About this task>
Quote exactly, and only, the lines of the material below from the line with "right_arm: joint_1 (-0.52" through the line with "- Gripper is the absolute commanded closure".

Information provided>
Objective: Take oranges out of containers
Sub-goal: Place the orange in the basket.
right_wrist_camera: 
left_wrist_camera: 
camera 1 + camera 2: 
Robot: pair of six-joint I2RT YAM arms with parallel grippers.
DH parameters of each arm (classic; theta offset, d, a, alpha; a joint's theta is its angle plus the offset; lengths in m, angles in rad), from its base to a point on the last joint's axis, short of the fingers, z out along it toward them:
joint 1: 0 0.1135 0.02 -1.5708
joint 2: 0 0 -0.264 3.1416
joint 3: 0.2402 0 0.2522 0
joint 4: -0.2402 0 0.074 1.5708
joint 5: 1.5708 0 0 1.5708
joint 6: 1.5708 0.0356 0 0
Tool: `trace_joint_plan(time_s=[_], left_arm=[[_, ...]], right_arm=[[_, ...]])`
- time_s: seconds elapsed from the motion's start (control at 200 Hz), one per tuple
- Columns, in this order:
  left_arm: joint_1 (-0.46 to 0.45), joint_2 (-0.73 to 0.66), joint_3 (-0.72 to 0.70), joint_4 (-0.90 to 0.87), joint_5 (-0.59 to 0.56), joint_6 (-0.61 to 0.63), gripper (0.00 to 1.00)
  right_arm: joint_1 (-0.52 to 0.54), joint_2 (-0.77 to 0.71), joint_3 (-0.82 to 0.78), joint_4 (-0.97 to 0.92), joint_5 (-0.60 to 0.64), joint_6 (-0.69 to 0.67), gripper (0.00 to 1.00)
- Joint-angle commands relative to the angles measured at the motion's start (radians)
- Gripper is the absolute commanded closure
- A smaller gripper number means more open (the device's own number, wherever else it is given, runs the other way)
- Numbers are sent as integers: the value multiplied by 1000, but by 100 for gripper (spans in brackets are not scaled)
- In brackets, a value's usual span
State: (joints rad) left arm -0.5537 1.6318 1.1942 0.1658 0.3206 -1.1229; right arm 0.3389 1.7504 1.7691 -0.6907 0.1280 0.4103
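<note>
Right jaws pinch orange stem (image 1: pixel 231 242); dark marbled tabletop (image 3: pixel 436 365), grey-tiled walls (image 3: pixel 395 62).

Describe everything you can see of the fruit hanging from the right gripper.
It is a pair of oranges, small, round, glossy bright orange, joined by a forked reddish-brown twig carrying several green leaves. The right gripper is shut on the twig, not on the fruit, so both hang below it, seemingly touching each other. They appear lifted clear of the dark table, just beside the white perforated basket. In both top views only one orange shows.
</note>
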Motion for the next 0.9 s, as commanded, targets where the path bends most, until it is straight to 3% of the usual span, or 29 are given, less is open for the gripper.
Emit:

Answer to this problem>
  right_arm: joint_1 (-0.52 to 0.54), joint_2 (-0.77 to 0.71), joint_3 (-0.82 to 0.78), joint_4 (-0.97 to 0.92), joint_5 (-0.60 to 0.64), joint_6 (-0.69 to 0.67), gripper (0.00 to 1.00)
- Joint-angle commands relative to the angles measured at the motion's start (radians)
- Gripper is the absolute commanded closure

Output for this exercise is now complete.